図3は、車両の各部の動作を説明するタイムチャートである。以下の期間はモータ230の駆動電流が少なくなるように制御されている。(a)車速が0である期間:ステップS101、(b)変速比が最小かつブレーキがOFFである期間:ステップS102〜S103、(c)変速比が最大かつブレーキがONである期間:ステップS104〜S105。
<本発明のまとめ>
本発明に係るTCU100は、目標変速比と実変速比がほぼ一致する状態が継続する条件が成立している場合は、モータ230の駆動電流を通常時よりも小さくする。これにより、モータ230が目標変速比を維持するため回転切替を繰り返すことがなくなり、回転推進機構241が小刻みに回転切替することもなくなるので、回転推進機構241の歯面衝突によって生じる騒音や損傷を抑制することができる。
<本発明の変形例について>
モータ230を停止させているとき、ベルト260から生じる反力がモータ230に対して伝達される場合がある。このときモータ230を静止状態に維持したいのであれば、適当な静止手段を設けることもできる。例えばモータ230に電磁ブレーキなどを設けることが考えられる。
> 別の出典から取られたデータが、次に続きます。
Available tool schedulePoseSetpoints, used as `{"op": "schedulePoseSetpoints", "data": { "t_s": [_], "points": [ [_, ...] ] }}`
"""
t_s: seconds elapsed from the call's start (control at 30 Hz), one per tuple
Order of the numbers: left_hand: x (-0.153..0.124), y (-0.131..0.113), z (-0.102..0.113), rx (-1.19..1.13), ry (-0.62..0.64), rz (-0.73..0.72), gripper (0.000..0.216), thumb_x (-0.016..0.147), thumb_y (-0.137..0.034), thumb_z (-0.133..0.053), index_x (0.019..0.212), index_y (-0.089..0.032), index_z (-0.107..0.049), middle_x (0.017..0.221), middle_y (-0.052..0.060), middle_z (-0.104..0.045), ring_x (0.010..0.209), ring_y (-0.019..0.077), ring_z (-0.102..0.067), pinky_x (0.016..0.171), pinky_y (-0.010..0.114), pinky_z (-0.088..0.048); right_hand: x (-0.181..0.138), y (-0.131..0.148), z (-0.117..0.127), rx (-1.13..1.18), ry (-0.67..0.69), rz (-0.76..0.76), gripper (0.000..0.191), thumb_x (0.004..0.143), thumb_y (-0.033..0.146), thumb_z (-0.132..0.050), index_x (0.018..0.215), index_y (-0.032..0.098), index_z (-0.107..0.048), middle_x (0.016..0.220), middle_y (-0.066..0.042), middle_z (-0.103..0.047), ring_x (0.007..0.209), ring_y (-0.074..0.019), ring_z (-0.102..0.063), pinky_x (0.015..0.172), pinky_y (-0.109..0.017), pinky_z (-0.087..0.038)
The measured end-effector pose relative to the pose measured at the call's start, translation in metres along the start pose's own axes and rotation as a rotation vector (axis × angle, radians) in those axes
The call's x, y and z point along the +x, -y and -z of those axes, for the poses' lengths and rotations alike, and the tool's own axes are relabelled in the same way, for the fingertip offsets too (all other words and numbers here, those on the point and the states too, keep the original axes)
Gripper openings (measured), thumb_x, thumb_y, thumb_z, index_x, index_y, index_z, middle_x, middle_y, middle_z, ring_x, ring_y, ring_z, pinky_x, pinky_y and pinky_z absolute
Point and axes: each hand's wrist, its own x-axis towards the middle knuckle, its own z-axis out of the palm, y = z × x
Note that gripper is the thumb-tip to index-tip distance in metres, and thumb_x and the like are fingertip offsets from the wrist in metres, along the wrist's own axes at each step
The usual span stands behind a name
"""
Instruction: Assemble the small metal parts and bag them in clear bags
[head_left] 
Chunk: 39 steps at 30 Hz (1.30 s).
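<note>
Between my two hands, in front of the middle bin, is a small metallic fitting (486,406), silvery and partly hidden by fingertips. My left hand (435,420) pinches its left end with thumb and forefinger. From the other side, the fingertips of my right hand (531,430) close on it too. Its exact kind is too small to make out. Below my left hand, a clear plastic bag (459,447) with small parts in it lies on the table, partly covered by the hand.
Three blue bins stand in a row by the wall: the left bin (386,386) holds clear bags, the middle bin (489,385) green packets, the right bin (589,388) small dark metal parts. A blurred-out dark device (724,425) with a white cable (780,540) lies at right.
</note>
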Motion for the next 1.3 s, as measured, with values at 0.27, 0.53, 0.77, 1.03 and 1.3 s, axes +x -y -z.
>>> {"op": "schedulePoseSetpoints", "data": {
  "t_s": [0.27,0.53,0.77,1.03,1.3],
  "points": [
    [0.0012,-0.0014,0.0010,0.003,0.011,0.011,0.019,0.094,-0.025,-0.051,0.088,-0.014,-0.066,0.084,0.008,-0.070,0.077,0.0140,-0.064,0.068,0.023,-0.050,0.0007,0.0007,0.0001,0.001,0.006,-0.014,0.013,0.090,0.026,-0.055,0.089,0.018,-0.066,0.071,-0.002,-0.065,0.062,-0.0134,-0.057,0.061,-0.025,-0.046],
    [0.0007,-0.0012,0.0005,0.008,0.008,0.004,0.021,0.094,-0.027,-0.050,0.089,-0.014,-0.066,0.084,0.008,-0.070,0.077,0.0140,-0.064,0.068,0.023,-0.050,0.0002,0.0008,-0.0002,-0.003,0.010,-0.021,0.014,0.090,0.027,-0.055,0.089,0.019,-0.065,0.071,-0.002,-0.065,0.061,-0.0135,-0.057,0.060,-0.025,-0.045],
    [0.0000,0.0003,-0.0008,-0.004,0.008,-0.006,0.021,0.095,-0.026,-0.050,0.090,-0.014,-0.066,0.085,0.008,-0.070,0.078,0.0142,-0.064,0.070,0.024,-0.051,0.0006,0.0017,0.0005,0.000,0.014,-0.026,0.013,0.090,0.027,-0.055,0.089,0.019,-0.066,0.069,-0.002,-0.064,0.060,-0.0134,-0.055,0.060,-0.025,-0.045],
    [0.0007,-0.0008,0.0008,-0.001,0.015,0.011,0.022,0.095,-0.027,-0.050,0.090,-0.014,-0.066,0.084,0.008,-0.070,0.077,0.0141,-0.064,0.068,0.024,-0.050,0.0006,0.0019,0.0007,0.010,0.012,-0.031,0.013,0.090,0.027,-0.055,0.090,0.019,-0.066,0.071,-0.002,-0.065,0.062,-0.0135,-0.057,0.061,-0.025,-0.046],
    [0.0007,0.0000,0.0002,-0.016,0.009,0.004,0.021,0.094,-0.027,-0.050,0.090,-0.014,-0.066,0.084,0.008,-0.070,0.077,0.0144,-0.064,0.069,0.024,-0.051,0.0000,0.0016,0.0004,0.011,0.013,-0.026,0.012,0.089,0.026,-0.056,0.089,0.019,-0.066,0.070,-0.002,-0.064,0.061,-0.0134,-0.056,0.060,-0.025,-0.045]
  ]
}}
その他適当な静止手段を用いてもよい。
変速機200の変速比が最大である(低速走行状態)場合、運転者の操作に対する追従性はさほど厳密でなくともよいと考えられる。低速走行状態における車速変化はいずれにせよ僅かだからである。かかる場合は変速比を即座に変更する要求は小さいので、モータ230をある程度の期間は停止させておいても支障ない。そこで、変速比が最大から最小に向かって変化し始めた時点からある程度の期間は、モータ230の駆動電流を通常時よりも少なくすることもできる。
制御部110は、その機能を実装した回路デバイスなどのハードウェアを用いて構成することもできるし、同等の機能を実装したソフトウェアをCPU(Central Processing Unit)などの演算装置が実行することによって構成することもできる。
100:TCU、110:制御部、200:変速機、210:エンジン、220:トルクコンバータ、230:モータ、241〜242:回転推進機構、251:プライマリプーリ、252:セカンダリプーリ、260:ベルト、270:前後進切替機構。

Claims (1)

  1. 車両が搭載する無段変速機の動作を制御する変速制御装置であって、
    前記無段変速機は、モータを用いて回転推進機構を駆動することによりプーリの外径を変化させて変速比を制御するように構成されており、
    前記変速制御装置は、前記モータを制御することにより前記無段変速機の実変速比を目標変速比に近づけるよう制御する制御部を備え、
    前記制御部は、前記実変速比と前記目標変速比との間の差分が所定範囲内に収まる状態が継続する条件が成立した場合は、前記モータに対して供給する駆動電流を、前記条件が成立していない場合よりも小さくし、
    前記無段変速機は、前記車両の動力源から供給される回転力を前記変速比にしたがって減少させた上で前記車両の車輪へ伝達するように構成されており、
    前記制御部は、前記変速比が前記無段変速機によって制御可能な最大値である状態で前記車両が走行しておりかつ前記車両のアクセルもブレーキも操作されていないか否かを、前記条件として判定し、その条件が成立した第1状態においては、成立していない第2状態よりも前記駆動電流を小さくする
    ことを特徴とする変速制御装置。